> **Problem to solve**
Find the word "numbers" in the records and copy every line where it occurs.

> **Provided records**
--*--

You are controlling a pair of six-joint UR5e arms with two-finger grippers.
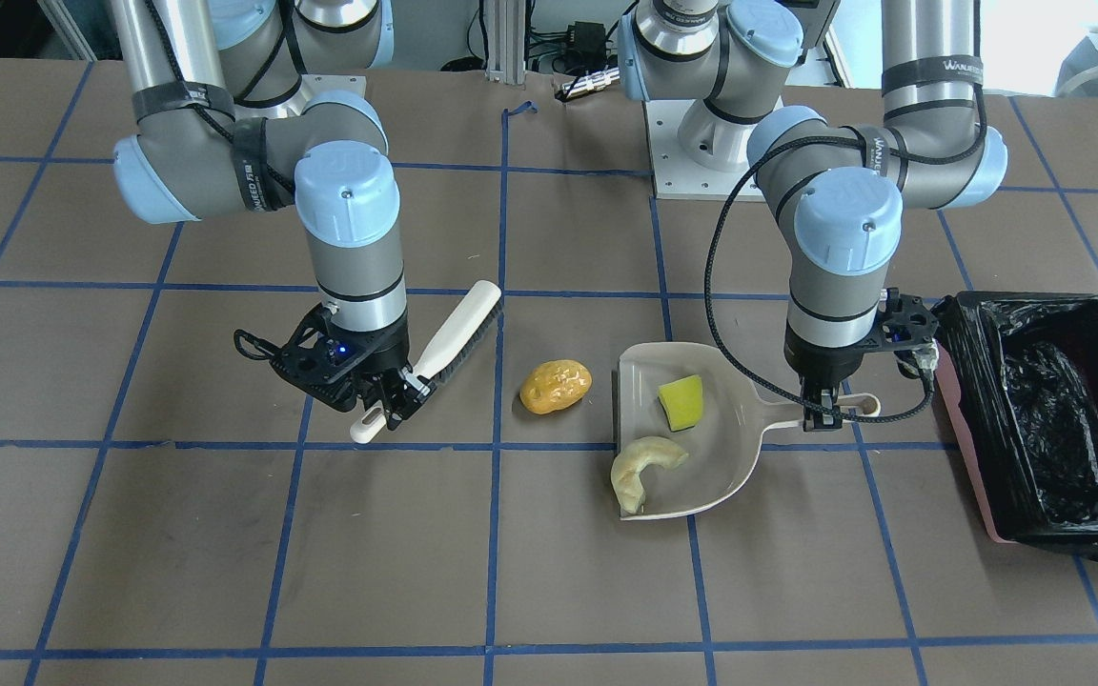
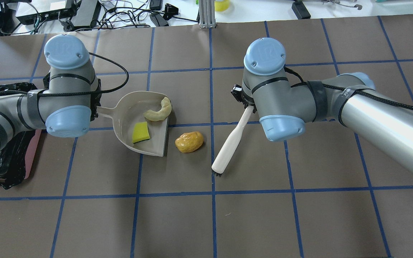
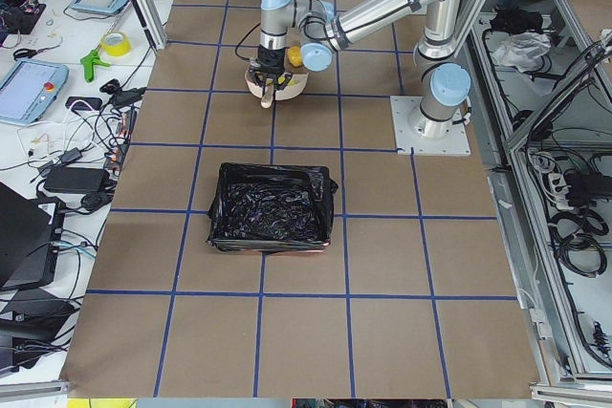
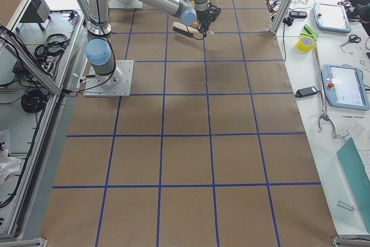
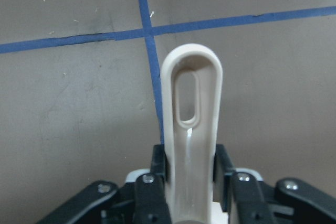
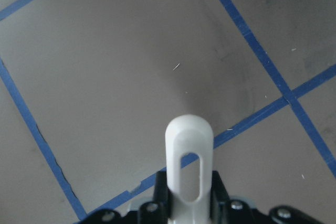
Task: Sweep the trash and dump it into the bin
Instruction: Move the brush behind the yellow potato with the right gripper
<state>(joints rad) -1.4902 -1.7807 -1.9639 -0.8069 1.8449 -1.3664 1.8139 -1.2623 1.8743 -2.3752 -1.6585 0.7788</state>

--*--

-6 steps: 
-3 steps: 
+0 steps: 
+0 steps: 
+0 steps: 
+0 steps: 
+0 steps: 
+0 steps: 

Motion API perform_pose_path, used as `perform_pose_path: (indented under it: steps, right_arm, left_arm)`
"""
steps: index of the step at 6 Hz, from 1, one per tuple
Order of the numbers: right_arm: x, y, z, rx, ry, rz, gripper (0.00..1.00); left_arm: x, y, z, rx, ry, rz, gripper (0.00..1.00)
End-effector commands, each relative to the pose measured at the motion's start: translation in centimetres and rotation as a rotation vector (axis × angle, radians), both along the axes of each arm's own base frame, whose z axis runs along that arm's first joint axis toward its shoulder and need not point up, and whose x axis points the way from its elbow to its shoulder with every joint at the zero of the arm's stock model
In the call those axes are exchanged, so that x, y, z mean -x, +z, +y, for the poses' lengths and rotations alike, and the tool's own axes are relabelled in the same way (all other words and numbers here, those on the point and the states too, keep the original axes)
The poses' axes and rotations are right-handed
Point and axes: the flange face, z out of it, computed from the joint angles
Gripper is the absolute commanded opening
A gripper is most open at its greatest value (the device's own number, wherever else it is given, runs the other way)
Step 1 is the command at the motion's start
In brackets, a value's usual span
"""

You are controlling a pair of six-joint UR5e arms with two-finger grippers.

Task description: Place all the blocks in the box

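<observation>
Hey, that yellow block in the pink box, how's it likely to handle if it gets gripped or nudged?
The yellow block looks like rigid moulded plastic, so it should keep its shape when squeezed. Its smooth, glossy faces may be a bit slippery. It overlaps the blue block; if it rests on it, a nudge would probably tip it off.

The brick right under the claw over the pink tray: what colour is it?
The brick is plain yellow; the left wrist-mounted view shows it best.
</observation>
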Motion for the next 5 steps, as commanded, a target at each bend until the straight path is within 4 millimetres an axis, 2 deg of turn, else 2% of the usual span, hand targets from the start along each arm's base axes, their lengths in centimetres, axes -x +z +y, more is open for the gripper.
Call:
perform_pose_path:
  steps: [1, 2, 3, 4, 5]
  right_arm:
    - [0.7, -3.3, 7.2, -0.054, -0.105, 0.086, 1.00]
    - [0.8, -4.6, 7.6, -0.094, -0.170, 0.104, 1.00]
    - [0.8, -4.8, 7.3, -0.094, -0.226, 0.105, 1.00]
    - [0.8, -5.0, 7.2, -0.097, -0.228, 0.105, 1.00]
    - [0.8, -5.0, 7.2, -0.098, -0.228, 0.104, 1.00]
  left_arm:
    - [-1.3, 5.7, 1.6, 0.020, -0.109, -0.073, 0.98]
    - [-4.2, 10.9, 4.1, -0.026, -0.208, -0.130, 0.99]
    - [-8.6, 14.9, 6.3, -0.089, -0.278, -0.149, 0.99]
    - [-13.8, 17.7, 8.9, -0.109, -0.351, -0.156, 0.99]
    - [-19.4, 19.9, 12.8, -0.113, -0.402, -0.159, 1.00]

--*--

> **Task result**
Order of the numbers: right_arm: x, y, z, rx, ry, rz, gripper (0.00..1.00); left_arm: x, y, z, rx, ry, rz, gripper (0.00..1.00)
In the call those axes are exchanged, so that x, y, z mean -x, +z, +y, for the poses' lengths and rotations alike, and the tool's own axes are relabelled in the same way (all other words and numbers here, those on the point and the states too, keep the original axes)

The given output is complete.